### REQUIRED WORK
Below this line is a listing that includes pictures. Copy exactly, and only, the lines from the one containing "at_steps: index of" through the one containing "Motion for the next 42"; the pictures do not go in the copy.

### DATASET CONTENT
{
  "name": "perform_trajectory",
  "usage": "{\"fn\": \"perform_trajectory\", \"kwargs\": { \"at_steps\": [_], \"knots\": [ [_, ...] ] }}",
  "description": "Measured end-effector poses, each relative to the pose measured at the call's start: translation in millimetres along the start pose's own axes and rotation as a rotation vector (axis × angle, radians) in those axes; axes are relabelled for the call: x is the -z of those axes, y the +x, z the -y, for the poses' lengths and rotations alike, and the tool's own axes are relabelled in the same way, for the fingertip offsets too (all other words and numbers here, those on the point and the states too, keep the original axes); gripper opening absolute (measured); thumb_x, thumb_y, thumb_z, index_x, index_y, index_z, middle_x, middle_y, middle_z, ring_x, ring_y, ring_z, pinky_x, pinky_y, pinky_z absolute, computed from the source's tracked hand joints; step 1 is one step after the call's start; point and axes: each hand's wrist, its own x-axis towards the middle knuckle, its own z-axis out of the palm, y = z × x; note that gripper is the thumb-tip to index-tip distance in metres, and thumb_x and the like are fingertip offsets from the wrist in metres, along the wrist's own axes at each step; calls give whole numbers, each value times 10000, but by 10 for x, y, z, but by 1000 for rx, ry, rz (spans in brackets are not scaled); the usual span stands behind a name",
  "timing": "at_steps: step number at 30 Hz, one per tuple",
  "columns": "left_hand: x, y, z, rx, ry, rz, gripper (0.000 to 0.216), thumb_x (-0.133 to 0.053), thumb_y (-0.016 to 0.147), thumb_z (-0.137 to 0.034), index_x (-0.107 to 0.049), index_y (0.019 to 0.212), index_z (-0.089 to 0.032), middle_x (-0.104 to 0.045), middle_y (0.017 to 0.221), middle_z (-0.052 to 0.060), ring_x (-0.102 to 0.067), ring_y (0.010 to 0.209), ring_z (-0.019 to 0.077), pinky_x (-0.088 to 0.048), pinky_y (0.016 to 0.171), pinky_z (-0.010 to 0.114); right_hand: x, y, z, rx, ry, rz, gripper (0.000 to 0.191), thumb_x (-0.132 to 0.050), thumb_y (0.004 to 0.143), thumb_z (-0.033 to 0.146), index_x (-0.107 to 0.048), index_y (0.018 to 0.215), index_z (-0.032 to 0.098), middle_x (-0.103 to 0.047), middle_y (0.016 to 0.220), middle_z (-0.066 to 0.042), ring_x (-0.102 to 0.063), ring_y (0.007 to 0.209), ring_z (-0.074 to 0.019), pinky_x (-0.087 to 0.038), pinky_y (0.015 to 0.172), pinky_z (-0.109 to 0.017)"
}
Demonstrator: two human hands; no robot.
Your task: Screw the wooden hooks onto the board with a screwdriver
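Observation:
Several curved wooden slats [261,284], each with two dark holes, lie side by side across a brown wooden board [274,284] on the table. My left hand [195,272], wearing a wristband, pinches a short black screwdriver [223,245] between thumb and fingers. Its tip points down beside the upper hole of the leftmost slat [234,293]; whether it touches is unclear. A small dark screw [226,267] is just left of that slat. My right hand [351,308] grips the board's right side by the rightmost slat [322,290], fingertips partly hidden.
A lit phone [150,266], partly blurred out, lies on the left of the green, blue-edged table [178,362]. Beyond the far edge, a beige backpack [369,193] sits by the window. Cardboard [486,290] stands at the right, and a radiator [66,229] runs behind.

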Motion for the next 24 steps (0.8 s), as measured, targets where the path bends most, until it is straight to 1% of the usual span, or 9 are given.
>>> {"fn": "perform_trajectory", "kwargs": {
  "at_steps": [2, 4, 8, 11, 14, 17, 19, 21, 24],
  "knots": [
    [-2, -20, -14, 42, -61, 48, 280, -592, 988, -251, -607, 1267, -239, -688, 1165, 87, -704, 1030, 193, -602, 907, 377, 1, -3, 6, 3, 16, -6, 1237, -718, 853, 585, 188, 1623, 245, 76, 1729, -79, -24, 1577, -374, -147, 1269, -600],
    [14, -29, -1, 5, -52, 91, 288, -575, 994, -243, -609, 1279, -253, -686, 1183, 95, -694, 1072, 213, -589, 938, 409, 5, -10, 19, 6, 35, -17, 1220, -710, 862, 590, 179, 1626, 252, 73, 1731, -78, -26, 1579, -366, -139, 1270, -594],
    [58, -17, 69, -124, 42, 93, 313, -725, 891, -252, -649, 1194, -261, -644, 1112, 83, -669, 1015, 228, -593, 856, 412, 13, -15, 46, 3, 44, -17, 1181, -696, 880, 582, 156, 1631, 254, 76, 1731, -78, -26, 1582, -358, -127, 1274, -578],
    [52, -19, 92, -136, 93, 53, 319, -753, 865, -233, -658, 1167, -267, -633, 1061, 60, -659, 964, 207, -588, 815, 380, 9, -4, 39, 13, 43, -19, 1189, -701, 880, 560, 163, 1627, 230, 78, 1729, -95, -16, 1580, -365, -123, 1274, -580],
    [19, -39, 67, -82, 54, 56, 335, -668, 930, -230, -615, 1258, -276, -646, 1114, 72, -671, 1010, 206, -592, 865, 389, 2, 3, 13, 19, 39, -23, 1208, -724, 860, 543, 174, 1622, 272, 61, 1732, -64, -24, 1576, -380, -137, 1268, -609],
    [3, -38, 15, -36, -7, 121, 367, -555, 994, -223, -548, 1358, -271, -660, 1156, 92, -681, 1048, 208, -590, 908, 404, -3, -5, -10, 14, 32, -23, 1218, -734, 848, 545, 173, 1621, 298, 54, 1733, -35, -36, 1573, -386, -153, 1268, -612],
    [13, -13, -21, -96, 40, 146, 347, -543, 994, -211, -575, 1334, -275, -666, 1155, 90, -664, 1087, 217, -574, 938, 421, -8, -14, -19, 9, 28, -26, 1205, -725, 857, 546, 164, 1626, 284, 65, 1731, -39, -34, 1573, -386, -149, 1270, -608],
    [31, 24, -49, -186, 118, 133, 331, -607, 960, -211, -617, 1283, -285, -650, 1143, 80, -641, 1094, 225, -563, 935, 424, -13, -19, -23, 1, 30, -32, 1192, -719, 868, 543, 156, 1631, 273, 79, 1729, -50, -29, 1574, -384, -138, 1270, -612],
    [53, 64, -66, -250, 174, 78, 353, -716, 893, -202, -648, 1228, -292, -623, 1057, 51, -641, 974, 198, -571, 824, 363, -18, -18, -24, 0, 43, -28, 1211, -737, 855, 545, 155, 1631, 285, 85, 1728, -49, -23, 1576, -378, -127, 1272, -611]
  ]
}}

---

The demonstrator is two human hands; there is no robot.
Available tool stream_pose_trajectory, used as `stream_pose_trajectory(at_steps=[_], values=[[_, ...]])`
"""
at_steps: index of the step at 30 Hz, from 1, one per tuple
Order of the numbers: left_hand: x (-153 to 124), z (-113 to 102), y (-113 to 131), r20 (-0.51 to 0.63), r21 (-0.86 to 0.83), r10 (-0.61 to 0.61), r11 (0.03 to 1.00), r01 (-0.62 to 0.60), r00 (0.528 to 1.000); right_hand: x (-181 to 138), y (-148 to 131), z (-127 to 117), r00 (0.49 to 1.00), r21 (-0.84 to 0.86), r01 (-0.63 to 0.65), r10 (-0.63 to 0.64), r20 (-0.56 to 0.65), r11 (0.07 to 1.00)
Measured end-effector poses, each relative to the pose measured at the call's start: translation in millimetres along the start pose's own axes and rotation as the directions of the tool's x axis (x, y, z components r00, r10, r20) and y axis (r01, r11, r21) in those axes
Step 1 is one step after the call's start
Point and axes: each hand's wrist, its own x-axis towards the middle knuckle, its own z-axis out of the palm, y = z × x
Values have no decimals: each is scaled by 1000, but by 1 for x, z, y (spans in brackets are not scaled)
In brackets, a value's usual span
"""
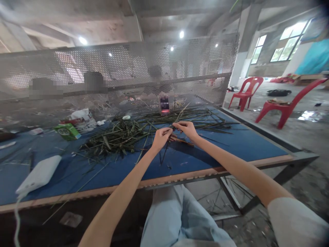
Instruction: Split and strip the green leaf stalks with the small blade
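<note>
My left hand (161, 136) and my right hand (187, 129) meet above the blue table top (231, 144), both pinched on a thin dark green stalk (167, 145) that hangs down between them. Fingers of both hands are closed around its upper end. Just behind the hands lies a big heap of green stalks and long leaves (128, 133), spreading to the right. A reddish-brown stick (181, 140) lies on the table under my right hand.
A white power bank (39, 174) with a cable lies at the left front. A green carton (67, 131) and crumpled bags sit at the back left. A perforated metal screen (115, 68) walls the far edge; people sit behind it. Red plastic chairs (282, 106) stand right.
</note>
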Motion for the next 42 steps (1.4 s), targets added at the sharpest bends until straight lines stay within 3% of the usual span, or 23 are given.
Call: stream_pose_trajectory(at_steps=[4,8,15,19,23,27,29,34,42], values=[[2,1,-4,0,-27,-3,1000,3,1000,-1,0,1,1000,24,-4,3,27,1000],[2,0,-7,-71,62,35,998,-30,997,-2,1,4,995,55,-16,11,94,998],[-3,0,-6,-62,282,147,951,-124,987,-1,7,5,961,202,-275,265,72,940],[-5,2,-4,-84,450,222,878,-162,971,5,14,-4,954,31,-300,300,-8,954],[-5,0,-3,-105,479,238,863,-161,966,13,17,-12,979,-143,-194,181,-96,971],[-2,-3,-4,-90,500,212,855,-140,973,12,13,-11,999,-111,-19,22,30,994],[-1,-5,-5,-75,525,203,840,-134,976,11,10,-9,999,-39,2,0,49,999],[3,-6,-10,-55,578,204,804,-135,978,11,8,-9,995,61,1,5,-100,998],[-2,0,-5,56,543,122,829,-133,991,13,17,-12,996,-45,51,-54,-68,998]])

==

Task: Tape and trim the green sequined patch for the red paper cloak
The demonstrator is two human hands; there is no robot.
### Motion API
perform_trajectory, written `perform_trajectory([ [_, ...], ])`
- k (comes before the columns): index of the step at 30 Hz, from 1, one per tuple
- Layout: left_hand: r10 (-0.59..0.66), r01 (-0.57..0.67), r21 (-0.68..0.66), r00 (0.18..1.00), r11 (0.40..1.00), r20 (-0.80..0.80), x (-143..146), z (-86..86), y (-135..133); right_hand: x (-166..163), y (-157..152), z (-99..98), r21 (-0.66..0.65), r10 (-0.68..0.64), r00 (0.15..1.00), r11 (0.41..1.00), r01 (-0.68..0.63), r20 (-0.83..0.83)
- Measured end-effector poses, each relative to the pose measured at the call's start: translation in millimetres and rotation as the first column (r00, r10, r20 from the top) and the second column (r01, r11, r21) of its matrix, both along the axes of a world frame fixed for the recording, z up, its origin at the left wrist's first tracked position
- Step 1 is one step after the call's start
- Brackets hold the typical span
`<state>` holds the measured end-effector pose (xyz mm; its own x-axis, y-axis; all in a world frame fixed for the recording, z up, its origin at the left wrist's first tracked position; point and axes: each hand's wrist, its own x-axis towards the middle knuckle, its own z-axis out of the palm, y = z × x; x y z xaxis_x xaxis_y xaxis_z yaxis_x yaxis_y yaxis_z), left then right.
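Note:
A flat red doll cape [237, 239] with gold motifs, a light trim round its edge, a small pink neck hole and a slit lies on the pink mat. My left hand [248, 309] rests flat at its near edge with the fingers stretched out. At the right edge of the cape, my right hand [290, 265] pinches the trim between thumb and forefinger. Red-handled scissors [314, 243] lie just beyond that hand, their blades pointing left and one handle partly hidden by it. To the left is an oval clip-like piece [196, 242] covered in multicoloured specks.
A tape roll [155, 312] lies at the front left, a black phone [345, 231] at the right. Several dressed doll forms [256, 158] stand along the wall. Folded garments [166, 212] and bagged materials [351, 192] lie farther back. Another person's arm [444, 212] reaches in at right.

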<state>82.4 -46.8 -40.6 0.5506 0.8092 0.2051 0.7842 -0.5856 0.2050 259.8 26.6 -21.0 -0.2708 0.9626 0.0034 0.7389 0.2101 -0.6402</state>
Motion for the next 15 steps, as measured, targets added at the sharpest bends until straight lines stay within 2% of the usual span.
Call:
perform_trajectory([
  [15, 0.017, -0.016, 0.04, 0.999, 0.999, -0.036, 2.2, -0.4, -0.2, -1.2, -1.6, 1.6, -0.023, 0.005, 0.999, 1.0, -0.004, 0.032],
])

### SOLUTION FOR THIS TASK
at_steps: index of the step at 30 Hz, from 1, one per tuple
Order of the numbers: left_hand: x (-153 to 124), z (-113 to 102), y (-113 to 131), r20 (-0.51 to 0.63), r21 (-0.86 to 0.83), r10 (-0.61 to 0.61), r11 (0.03 to 1.00), r01 (-0.62 to 0.60), r00 (0.528 to 1.000); right_hand: x (-181 to 138), y (-148 to 131), z (-127 to 117), r00 (0.49 to 1.00), r21 (-0.84 to 0.86), r01 (-0.63 to 0.65), r10 (-0.63 to 0.64), r20 (-0.56 to 0.65), r11 (0.07 to 1.00)
Measured end-effector poses, each relative to the pose measured at the call's start: translation in millimetres along the start pose's own axes and rotation as the directions of the tool's x axis (x, y, z components r00, r10, r20) and y axis (r01, r11, r21) in those axes
Step 1 is one step after the call's start
Point and axes: each hand's wrist, its own x-axis towards the middle knuckle, its own z-axis out of the palm, y = z × x
Values have no decimals: each is scaled by 1000, but by 1 for x, z, y (spans in brackets are not scaled)
In brackets, a value's usual span
"""
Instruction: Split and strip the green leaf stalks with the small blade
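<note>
My left hand (161, 136) and my right hand (187, 129) meet above the blue table top (231, 144), both pinched on a thin dark green stalk (167, 145) that hangs down between them. Fingers of both hands are closed around its upper end. Just behind the hands lies a big heap of green stalks and long leaves (128, 133), spreading to the right. A reddish-brown stick (181, 140) lies on the table under my right hand.
A white power bank (39, 174) with a cable lies at the left front. A green carton (67, 131) and crumpled bags sit at the back left. A perforated metal screen (115, 68) walls the far edge; people sit behind it. Red plastic chairs (282, 106) stand right.
</note>
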Motion for the next 42 steps (1.4 s), targets added at the sharpest bends until straight lines stay within 3% of the usual span, or 23 are given.

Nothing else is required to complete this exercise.